:: Task objective ::
Repeat the whole listing below, word for word.

:: Data provided ::
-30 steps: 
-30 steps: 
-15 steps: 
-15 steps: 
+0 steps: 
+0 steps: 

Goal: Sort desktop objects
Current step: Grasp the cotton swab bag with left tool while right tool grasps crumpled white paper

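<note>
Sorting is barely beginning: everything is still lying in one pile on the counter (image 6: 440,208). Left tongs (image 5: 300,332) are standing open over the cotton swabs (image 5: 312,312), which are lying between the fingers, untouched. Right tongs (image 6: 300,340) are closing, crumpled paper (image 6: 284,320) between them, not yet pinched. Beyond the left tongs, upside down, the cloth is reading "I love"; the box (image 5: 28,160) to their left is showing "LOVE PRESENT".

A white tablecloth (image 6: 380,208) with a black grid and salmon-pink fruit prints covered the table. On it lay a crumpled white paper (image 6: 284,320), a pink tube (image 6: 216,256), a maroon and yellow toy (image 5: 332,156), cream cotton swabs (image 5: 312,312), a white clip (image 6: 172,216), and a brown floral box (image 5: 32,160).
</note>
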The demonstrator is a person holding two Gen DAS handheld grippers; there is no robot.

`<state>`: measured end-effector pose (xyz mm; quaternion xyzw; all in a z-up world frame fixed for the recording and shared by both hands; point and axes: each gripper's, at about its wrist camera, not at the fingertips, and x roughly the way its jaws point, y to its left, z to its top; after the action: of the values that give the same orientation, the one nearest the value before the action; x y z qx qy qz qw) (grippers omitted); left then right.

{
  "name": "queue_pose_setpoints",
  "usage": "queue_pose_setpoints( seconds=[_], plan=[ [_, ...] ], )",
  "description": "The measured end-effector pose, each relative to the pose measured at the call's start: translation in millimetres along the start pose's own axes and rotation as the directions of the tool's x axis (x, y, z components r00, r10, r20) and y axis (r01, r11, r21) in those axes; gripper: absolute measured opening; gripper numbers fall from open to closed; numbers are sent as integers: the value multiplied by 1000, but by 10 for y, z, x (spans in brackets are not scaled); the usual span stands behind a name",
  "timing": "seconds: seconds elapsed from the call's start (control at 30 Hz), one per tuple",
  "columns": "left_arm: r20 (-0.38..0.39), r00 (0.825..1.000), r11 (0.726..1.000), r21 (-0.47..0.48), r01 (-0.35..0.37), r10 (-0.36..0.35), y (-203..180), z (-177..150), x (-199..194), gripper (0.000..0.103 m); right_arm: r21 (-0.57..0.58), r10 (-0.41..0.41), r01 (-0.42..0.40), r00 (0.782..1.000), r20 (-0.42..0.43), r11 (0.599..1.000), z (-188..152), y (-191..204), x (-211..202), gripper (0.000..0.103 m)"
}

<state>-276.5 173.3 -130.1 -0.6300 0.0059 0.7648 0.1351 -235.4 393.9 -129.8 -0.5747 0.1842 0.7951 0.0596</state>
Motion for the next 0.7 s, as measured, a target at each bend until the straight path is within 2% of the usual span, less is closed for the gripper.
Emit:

:: Answer to the exercise ::
-30 steps: 
-30 steps: 
-15 steps: 
-15 steps: 
+0 steps: 
+0 steps: 

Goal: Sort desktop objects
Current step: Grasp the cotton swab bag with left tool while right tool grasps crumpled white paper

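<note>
Sorting is barely beginning: everything is still lying in one pile on the counter (image 6: 440,208). Left tongs (image 5: 300,332) are standing open over the cotton swabs (image 5: 312,312), which are lying between the fingers, untouched. Right tongs (image 6: 300,340) are closing, crumpled paper (image 6: 284,320) between them, not yet pinched. Beyond the left tongs, upside down, the cloth is reading "I love"; the box (image 5: 28,160) to their left is showing "LOVE PRESENT".

A white tablecloth (image 6: 380,208) with a black grid and salmon-pink fruit prints covered the table. On it lay a crumpled white paper (image 6: 284,320), a pink tube (image 6: 216,256), a maroon and yellow toy (image 5: 332,156), cream cotton swabs (image 5: 312,312), a white clip (image 6: 172,216), and a brown floral box (image 5: 32,160).
</note>
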The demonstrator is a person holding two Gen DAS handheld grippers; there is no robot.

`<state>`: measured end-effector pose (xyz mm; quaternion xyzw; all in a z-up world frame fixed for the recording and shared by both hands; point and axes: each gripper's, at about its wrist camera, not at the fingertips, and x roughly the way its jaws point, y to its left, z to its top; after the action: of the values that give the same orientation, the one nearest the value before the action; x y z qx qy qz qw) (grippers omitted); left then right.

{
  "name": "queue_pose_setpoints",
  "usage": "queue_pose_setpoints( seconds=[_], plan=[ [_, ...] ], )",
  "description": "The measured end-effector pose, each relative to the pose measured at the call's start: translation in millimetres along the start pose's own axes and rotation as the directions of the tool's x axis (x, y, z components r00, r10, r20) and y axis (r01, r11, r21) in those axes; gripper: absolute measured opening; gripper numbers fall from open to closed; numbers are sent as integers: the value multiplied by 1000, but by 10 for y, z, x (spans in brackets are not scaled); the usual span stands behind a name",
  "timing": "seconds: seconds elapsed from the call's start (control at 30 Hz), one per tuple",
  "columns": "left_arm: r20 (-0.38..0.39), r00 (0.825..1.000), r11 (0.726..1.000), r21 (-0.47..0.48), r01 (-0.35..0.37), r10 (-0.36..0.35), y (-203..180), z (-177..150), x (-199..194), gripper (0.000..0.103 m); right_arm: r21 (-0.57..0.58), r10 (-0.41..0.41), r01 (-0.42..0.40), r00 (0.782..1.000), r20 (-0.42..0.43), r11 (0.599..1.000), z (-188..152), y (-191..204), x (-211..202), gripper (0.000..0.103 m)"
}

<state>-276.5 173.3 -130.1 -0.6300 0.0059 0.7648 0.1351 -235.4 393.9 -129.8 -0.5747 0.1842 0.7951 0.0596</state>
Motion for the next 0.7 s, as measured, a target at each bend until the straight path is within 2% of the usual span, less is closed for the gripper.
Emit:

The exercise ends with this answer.